Yet, as early as November 2006, the IDF reported that Hezbollah was back on the
border collecting intelligence. By January 2007, Israeli Military Intelligence
was warning that Hezbollah had rebuilt much of what it lost in the war and,
despite an increase in UNIFIL pro-activeness, it confirmed this assessment on
June 4th. Two days later, ex-Chief of Staff and former Defense Minister Shaul
Mofaz said that Hezbollah had created a “double grip” on both sides of the
Litani, rebuilding its military infrastructure not only in the south but in
Beirut and the Beqa’a Valley as well. The fact that its operatives “don't walk
around southern Lebanon in the open with the weapons, but rather are limited to
... urban areas that the LAF and UNIFIL do not enter” accounted, he said, for UN
claims to the contrary.
The IDF shares his assessment, announcing in late July that Hezbollah was moving
its rockets into Shi’ite villages in an effort to avoid detection. And just this
week the British Sunday Telegraph reported that Hezbollah was buying up large
tracts of non-Shiite owned lands in south Lebanon to further shield its
activities from view.
Furthermore, while Hezbollah's focus on rehabilitation is keeping it quiet in
south Lebanon, there is evidence that it is allowing al-Qaeda-affiliated
jihadists to act as its proxies. The June 18 katyusha attack on Kiryat Shmona
and the killing of six Spanish UNIFIL personnel one week later could not have
been carried out without its knowledge. The UNIFIL killings, although publicly
condemned by Hezbollah, worked to further its ends, especially given the Spanish
contingent’s reputation for forcefully implementing its mandate. The fact that
some of UNIFIL’s national contingents have begun liaising with Hezbollah in an
effort to guarantee their security demonstrates its ultimate control.

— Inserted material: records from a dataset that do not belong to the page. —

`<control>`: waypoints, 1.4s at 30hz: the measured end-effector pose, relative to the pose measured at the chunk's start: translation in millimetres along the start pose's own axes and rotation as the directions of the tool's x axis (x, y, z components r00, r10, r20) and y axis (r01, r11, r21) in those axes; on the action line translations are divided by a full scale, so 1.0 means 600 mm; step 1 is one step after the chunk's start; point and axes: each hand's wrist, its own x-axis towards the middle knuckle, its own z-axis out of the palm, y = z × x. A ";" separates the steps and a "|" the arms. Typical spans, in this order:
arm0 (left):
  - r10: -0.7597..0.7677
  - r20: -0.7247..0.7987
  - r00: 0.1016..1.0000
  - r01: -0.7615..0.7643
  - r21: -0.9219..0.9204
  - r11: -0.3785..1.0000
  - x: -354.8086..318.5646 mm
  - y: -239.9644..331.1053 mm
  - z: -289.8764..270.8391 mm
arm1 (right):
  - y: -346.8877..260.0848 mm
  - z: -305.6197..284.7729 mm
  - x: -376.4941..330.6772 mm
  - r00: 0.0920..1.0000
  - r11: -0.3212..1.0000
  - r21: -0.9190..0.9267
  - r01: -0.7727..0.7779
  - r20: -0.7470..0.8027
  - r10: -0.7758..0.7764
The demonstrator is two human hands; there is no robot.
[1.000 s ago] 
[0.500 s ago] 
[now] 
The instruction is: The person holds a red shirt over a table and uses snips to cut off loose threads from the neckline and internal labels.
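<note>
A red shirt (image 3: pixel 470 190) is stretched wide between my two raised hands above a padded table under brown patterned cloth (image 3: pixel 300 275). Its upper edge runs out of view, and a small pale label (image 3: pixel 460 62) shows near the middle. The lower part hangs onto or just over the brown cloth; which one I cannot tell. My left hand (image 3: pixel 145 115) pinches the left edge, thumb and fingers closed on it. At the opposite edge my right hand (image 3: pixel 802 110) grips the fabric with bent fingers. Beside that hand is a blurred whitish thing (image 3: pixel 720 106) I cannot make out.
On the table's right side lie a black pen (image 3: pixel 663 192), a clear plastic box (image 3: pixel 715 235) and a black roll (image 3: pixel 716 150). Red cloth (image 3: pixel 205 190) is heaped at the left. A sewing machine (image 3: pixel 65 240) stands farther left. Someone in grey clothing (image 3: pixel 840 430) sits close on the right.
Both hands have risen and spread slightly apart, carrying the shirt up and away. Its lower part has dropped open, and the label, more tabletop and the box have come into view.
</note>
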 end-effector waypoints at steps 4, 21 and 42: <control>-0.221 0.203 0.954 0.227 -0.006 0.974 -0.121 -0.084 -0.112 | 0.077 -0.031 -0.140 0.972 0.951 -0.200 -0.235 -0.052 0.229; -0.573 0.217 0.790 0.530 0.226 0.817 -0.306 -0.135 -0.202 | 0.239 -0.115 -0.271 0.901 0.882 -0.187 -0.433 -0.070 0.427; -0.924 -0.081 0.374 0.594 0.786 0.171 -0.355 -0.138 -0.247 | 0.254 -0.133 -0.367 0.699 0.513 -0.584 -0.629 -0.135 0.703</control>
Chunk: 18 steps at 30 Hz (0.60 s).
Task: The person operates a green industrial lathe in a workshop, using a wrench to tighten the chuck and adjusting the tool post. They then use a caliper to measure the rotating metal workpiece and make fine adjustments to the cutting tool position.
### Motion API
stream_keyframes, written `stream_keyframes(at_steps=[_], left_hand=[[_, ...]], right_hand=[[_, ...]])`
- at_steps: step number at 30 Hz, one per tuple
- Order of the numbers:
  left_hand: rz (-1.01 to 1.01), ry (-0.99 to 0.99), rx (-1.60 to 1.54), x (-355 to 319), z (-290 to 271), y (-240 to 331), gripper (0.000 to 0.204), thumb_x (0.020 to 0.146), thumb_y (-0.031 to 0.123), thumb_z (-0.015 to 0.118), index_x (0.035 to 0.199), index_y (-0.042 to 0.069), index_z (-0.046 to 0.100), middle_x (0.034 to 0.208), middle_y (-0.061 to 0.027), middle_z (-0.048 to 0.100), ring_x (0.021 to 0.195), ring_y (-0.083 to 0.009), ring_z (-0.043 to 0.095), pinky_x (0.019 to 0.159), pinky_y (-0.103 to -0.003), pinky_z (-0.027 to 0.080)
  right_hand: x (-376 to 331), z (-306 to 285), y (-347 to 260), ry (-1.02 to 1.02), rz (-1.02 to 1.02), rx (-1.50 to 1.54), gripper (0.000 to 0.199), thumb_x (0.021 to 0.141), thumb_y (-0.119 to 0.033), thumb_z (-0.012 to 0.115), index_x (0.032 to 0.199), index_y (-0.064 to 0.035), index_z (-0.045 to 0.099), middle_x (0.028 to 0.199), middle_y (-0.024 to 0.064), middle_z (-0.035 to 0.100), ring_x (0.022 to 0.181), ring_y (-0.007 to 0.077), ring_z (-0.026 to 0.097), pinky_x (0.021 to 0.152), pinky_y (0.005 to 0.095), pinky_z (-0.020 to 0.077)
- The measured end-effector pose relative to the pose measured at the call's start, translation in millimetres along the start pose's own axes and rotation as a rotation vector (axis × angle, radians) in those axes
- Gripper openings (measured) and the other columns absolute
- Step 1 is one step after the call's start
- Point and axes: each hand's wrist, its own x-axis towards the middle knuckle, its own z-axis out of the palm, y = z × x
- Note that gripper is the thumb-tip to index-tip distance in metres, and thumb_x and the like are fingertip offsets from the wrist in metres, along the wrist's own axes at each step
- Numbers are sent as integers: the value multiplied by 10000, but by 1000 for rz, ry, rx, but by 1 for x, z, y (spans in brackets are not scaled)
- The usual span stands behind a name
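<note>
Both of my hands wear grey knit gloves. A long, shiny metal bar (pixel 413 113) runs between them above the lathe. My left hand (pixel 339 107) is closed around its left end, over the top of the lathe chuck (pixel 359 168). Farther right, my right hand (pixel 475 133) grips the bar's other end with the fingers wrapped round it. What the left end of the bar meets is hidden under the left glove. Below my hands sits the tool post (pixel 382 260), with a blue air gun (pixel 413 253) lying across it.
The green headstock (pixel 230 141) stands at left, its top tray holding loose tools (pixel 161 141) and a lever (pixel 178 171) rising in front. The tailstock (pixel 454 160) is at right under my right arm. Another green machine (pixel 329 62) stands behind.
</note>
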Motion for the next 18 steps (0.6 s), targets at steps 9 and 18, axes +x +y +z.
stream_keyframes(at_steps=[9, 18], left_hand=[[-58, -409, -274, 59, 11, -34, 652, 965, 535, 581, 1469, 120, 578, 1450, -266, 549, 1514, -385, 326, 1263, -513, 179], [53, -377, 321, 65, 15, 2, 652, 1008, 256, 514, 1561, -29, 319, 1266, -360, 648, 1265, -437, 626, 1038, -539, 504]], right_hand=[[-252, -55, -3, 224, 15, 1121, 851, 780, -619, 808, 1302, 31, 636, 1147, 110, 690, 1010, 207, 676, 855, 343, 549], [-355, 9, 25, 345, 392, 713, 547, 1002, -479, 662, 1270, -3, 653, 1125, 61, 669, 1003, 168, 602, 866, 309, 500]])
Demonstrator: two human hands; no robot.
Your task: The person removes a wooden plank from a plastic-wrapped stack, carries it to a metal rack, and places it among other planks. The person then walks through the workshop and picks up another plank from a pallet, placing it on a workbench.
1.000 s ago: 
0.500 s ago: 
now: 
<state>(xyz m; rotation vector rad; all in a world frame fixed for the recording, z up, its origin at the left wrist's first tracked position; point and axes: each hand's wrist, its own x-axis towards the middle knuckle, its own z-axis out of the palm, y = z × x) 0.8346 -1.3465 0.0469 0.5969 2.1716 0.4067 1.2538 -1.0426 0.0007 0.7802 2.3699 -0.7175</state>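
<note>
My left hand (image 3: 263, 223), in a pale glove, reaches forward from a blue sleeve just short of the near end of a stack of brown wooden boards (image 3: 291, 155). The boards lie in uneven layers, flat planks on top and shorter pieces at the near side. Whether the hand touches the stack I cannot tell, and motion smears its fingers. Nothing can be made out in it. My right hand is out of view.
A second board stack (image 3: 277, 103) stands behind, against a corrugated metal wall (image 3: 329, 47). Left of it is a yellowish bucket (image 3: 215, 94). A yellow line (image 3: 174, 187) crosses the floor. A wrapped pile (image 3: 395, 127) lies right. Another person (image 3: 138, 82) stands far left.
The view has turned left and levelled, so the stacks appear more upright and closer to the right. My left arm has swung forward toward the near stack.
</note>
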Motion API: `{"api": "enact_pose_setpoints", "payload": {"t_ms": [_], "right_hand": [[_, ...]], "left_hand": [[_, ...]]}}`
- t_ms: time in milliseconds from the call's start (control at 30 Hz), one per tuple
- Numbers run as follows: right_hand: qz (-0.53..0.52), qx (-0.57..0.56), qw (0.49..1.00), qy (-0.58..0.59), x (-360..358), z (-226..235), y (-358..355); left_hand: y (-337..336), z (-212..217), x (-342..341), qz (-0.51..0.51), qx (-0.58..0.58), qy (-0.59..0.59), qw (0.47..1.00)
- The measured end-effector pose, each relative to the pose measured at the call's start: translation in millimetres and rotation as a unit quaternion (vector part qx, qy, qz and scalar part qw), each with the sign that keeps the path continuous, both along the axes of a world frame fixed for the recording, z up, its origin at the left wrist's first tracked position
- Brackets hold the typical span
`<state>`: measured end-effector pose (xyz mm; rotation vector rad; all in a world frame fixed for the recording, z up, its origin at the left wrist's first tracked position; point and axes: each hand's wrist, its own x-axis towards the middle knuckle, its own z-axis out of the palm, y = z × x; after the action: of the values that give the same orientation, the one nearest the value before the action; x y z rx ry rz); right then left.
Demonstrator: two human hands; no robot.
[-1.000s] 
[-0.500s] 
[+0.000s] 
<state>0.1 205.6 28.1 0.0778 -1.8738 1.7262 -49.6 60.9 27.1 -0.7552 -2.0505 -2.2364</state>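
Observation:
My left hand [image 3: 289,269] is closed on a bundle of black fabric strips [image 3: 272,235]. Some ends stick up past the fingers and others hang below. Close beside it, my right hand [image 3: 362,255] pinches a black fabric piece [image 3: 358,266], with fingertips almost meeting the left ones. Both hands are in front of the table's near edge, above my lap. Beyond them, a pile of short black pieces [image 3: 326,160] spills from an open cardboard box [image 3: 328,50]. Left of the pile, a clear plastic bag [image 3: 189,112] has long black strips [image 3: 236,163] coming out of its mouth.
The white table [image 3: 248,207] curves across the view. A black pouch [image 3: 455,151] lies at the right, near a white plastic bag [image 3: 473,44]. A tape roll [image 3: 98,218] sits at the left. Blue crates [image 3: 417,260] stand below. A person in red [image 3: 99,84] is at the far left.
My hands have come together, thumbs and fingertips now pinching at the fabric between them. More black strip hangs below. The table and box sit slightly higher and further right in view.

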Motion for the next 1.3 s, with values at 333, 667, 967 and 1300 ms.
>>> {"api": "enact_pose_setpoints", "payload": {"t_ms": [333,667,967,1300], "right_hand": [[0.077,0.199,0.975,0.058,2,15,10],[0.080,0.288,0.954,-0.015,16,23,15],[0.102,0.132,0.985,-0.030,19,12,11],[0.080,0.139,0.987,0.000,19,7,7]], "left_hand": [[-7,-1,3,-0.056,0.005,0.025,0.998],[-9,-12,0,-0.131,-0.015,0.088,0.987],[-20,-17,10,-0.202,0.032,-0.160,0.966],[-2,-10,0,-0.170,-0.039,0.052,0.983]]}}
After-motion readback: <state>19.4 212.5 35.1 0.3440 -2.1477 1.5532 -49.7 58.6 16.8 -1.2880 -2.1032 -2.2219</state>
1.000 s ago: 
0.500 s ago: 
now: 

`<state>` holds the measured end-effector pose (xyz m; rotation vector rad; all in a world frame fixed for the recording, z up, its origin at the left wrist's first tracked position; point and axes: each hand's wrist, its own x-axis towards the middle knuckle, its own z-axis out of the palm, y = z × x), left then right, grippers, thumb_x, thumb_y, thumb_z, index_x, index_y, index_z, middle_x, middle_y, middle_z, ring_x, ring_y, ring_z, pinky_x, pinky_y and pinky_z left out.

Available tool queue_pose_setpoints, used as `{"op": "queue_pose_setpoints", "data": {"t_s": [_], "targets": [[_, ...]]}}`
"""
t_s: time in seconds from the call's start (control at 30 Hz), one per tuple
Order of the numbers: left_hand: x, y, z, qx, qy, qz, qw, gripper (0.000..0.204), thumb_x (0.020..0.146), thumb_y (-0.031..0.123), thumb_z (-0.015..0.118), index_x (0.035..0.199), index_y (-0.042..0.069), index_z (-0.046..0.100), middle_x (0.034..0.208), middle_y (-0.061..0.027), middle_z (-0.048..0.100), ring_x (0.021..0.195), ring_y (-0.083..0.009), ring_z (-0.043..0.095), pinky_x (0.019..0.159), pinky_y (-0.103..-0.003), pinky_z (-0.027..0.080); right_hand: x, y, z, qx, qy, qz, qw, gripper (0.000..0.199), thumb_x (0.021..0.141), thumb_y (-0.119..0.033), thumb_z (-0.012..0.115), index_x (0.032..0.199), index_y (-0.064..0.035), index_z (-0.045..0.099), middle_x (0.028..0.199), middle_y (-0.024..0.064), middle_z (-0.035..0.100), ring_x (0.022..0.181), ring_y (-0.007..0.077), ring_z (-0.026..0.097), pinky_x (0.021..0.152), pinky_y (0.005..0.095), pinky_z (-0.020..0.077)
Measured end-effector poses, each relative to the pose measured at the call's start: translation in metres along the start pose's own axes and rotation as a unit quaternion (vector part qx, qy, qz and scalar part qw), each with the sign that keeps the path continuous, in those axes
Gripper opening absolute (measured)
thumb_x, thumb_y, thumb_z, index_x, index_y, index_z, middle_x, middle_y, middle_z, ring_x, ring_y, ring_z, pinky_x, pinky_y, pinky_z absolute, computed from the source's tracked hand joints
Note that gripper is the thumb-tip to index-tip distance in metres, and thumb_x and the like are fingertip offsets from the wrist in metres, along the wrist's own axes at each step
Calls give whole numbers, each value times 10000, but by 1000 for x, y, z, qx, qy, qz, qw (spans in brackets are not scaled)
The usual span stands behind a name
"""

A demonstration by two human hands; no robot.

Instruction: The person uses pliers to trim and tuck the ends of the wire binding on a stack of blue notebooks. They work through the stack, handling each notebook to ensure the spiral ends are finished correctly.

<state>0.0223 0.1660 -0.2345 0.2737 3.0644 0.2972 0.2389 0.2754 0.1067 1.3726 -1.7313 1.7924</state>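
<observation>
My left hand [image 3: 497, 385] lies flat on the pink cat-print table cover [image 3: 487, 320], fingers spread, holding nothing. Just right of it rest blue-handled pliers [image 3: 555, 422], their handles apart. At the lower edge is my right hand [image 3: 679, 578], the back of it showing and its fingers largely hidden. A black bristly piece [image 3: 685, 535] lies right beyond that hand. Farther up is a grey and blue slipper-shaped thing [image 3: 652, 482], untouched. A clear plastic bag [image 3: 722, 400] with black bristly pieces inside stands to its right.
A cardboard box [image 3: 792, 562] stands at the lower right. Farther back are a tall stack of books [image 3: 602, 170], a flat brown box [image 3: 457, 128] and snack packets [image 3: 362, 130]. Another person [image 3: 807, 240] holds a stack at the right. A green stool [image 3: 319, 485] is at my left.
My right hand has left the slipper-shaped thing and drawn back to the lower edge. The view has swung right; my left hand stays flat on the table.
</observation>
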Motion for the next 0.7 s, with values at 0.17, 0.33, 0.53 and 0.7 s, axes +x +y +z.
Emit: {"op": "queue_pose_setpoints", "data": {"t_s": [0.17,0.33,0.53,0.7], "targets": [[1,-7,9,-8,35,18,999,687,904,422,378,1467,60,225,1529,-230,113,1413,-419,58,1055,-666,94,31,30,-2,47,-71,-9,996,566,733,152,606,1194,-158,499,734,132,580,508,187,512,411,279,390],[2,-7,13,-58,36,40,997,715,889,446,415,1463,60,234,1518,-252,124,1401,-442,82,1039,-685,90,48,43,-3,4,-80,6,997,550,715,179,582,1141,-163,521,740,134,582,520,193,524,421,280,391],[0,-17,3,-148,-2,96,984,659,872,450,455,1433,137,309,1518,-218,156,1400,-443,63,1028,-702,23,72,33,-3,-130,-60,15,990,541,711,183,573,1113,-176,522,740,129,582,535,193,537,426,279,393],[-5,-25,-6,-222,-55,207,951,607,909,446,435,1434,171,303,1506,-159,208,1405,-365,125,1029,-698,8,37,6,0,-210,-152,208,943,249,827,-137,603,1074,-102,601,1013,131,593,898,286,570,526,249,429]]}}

The UN has been equally ineffective in enforcing 1701’s demand for an embargo on
Hezbollah's rearmament. Within three months of the ceasefire, Lebanese civilians
living near the border with Syria were claiming that consignments of arms were
being smuggled across at night. As much was confirmed by Nasrallah himself last
February when, apropos the LAF’s seizure of a truckload near Beirut, he told a
rally that Hezbollah was “secretly transporting weapons and Israel doesn’t know
about it” (in fact, Israel’s Squadron 100 aerial reconnaissance unit had been
closely monitoring their flow and storage for months).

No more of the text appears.